By Aduragbemi Omiyale

The Federal Competition and Consumer Protection Commission (FCCPC) has denied asking telecommunications companies to offer airtime and data lending services to their customers.

In a statement, the FCCPC explained that it only required the telcos to put in place a fairer and more transparent system for such offerings.

According to the agency, the telcos were only mandated to have proper registration, provide responsible lending conduct, clear disclosure of fees and terms, accessible consumer complaint channels, data protection safeguards, stronger accountability for third-party partners, and effective regulatory oversight.

It was stated that these requirements were mandated after “a deluge of consumer complaints bordering on opaque charges, unexplained deductions, aggressive recovery practices, poor disclosure standards, and inadequate accountability in segments of the digital lending and advance-services market.”

“The commission has not prohibited airtime borrowing or data advance services, and no directive was issued preventing consumers from accessing lawful telecom value-added services,” it clarified.

It stressed that the DEON Consumer Lending Regulations were introduced in July 2025 to, among other reasons, “curb the excesses of abusive service providers whose practices had generated persistent consumer harm and undermined confidence in the market.”

“In the telecom sector, our findings indicated that some operators engaged in exclusionary third-party technical arrangements in clear disobedience to the provisions of the Federal Competition and Consumer Protection Act, 2018. The Regulations sought to unlock the market to allow local participants alongside foreign partners, in line with free market principles.

“These measures benefit Nigerians by reducing abusive practices, improving transparency, strengthening consumer choice, and encouraging responsible innovation by legitimate operators,” the statement noted.

“We are aware that some vested interests and their foreign collaborators are opposed to the creation of safe markets and fair competition, therefore resorting to a campaign of disinformation.

“Operators are expected to structure their commercial relationships in a manner consistent with Nigerian law.

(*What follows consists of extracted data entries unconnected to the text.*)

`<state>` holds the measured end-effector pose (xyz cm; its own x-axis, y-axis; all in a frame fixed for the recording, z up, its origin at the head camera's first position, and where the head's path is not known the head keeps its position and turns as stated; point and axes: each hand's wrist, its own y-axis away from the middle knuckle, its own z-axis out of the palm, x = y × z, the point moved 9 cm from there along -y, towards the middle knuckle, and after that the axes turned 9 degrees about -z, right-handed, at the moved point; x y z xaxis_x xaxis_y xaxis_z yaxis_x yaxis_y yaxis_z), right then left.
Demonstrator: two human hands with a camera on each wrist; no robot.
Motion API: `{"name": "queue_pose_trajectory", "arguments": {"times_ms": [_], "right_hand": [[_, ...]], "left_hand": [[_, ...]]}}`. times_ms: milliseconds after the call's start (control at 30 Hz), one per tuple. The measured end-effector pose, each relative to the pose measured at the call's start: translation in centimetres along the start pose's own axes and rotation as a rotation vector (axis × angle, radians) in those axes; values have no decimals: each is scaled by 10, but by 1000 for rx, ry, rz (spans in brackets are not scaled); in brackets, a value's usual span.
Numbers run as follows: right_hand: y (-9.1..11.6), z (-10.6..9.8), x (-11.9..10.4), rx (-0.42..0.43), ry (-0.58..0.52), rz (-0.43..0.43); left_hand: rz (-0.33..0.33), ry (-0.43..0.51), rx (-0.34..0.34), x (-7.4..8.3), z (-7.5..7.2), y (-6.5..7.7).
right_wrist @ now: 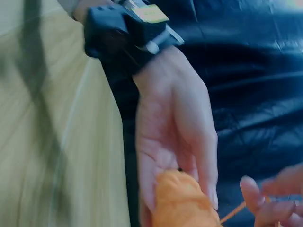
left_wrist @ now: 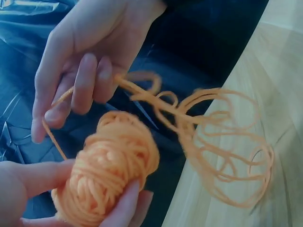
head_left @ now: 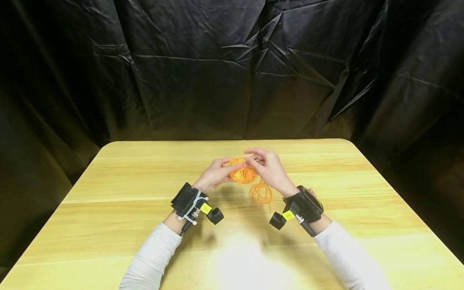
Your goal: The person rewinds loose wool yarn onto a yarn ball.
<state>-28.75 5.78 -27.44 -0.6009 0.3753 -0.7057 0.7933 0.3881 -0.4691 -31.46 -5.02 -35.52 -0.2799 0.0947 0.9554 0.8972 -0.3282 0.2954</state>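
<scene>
An orange ball of yarn (head_left: 243, 175) is gripped by my left hand (head_left: 216, 174), thumb on one side and fingers on the other, as the left wrist view (left_wrist: 111, 168) shows. My right hand (head_left: 270, 169) is beside the ball, its curled fingers holding the strand of yarn (left_wrist: 56, 139) that runs taut to the ball. From the right hand a loose bundle of yarn loops (left_wrist: 227, 151) dangles over the table. In the right wrist view the ball (right_wrist: 182, 201) sits between the left thumb and fingers, and the right fingertips (right_wrist: 274, 208) show at the lower right.
The wooden table (head_left: 108, 193) lies under both hands, with a bright glare near its front. Behind it hangs a wrinkled black sheet (head_left: 195, 92). Each wrist wears a black strap with a small camera (head_left: 215, 216) jutting inward.
</scene>
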Motion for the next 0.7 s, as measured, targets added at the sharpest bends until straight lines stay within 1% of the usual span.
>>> {"name": "queue_pose_trajectory", "arguments": {"times_ms": [100, 167, 233, 300, 400, 533, 700], "right_hand": [[7, 2, -2, 27, 22, 18], [12, 4, -1, 28, 27, 30], [17, 7, -1, 20, 26, 32], [21, 12, -1, -7, 4, 25], [26, 24, 4, -70, -93, 25], [34, 45, 22, -187, -260, 95], [42, 66, 54, -310, -473, 204]], "left_hand": [[9, 44, 54, 3, -6, -1], [20, 65, 98, 6, -10, -1], [39, 69, 143, 9, -15, 0], [55, 74, 185, 12, -19, 2], [72, 87, 221, 15, -23, 4], [83, 114, 215, 18, -23, 5], [94, 123, 206, 19, -21, 5]]}}
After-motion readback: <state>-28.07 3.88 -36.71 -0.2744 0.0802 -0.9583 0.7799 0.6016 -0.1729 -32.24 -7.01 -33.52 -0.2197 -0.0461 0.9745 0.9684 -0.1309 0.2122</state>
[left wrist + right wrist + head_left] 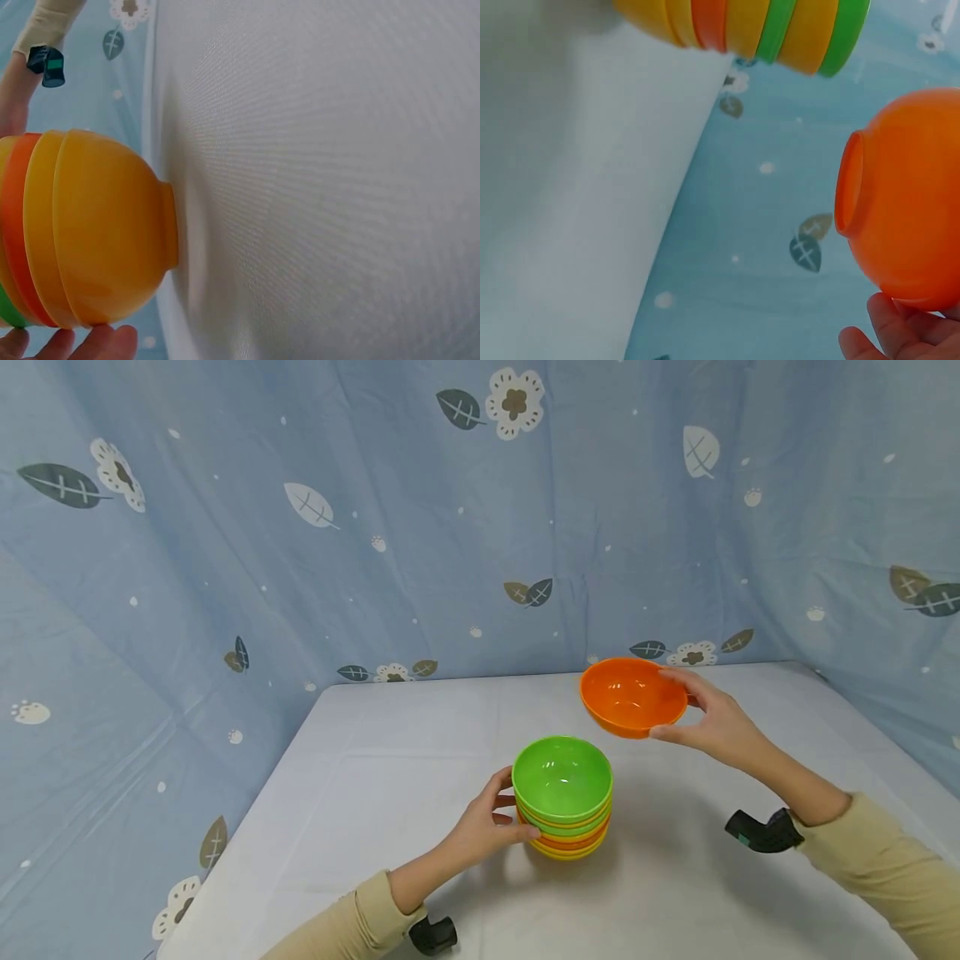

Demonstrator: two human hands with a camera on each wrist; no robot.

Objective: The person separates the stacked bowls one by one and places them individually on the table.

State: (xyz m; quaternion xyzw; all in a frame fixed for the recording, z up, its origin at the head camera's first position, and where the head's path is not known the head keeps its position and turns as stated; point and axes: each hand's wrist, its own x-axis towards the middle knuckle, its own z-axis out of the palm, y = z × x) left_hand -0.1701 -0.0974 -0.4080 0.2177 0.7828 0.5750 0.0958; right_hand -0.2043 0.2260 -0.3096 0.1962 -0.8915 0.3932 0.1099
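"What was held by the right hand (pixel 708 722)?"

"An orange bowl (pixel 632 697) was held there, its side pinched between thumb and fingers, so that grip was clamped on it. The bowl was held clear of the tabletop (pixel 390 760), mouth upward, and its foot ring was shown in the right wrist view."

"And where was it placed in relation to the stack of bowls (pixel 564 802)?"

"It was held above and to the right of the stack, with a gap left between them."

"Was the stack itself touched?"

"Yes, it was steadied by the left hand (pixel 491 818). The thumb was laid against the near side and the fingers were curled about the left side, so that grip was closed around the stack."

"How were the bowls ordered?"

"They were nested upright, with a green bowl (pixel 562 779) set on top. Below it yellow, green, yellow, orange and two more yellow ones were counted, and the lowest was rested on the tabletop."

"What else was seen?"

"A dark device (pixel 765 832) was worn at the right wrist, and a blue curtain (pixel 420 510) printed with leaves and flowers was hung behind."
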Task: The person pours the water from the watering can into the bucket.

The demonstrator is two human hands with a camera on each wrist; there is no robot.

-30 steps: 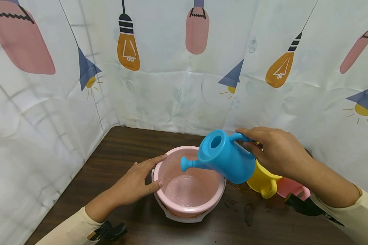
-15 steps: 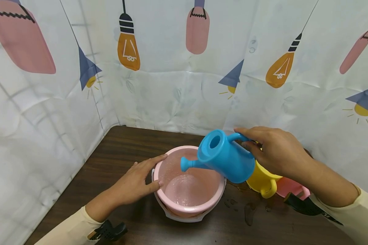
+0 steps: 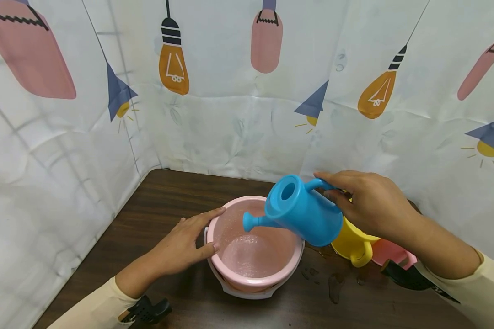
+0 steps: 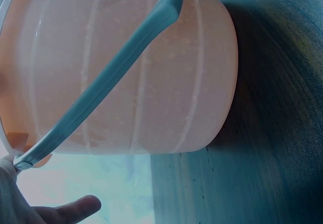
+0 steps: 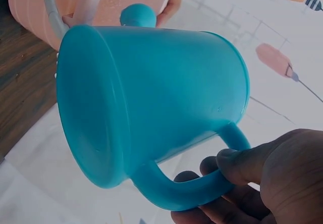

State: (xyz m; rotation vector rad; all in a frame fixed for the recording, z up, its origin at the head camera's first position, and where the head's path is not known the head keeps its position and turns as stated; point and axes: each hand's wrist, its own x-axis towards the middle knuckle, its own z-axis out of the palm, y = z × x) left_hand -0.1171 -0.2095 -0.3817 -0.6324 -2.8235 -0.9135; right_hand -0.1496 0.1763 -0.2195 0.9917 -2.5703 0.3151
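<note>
Two hands appear: your right hand grasps the handle of the blue watering can, held tilted, its spout above the opening of the pink bucket. Your left hand, unclenched and spread, rests on the bucket's left rim. To the right, a yellow cup and a pink cup sit on the wet brown table.

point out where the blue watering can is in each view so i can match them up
Head: the blue watering can is just right of and below the centre, tilted.
Left wrist: not in this picture.
Right wrist: it is large, across the middle.
Shared landmark: the pink bucket, near the centre of the head view, large at the upper left of the left wrist view, and at the top left of the right wrist view.
</note>
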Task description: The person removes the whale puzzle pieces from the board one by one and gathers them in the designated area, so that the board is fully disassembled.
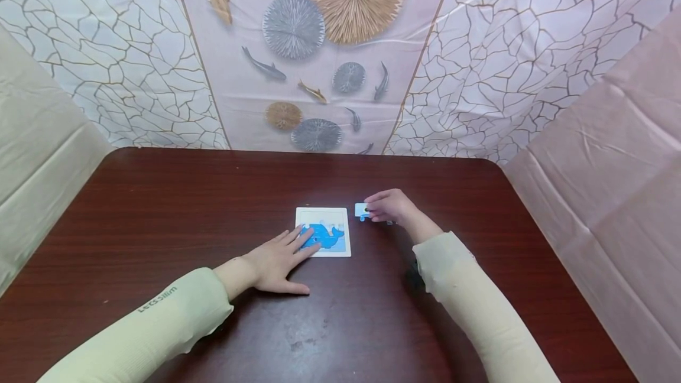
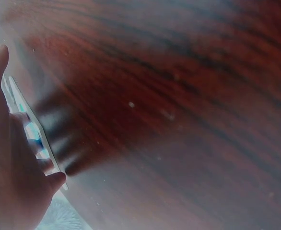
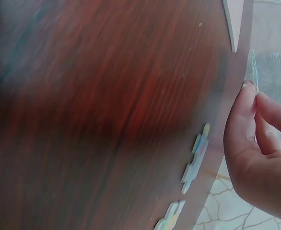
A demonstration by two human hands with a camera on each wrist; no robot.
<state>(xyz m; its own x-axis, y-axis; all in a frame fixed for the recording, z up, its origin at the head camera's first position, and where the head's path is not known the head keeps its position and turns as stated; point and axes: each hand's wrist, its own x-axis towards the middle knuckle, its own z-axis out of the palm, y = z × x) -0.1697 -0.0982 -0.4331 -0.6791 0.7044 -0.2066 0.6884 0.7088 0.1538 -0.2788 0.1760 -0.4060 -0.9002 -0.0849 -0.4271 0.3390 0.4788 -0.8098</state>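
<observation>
My left hand (image 1: 276, 259) lies with its fingers spread over the left side of a white-framed jigsaw puzzle (image 1: 348, 241) with a blue whale picture. In the left wrist view the fingertips rest along the frame (image 2: 28, 108). To the right of the puzzle, my right hand (image 1: 392, 207) pinches a white and blue puzzle piece (image 1: 360, 210) between thumb and fingers. The right wrist view shows this piece (image 3: 254, 69) edge-on, raised above the table. Part of the whale is hidden under the left fingers.
Below the right hand, loose puzzle pieces (image 3: 196, 160) lie on the dark red-brown wooden table (image 1: 213, 194), another piece (image 3: 170, 216) nearer that view's bottom edge. Patterned cloth (image 1: 319, 75) hangs behind the table's far edge, with plain cloth (image 1: 612, 194) at the right.
</observation>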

Commercial arrangements or outsourcing decisions do not displace competition and consumer protection obligations.

“At the commencement of the framework in July 2025, affected operators were granted an initial 90-day compliance period to regularise their products, structures, and operations.

“That opportunity was not utilised within the prescribed timeframe, specifically in the telecom sector. The compliance window was subsequently extended until January 5, 2026, providing additional time for alignment with applicable requirements. Despite that further extension, the necessary compliance steps were still not completed by the relevant operators.

“Notwithstanding clear regulatory requirements, some operators chose to maintain the status quo by failing to register and regularise their services. In doing so, they continued operating monopolistic models that had long generated consumer complaints, including concerns relating to transparency, deductions, charges, and accountability.

“Any temporary suspension, restriction, or operational change introduced by service providers should therefore be understood as a business or compliance decision by those operators, not a ban imposed by the FCCPC.

“It is inaccurate to attribute avoidable disruption to regulation where regulated entities had adequate notice and sufficient opportunity to comply.

“Attempts to misrepresent temporary service inconvenience as the result of lawful consumer regulation are mischievous. Nigerians deserve accurate information, not sensational claims,” the FCCPC said, urging consumers and members of the public to disregard “false and misleading narratives on this issue.”

MTN Nigeria and Airtel Nigeria announced the suspension of their data and airtime borrowing services because of regulatory requirements.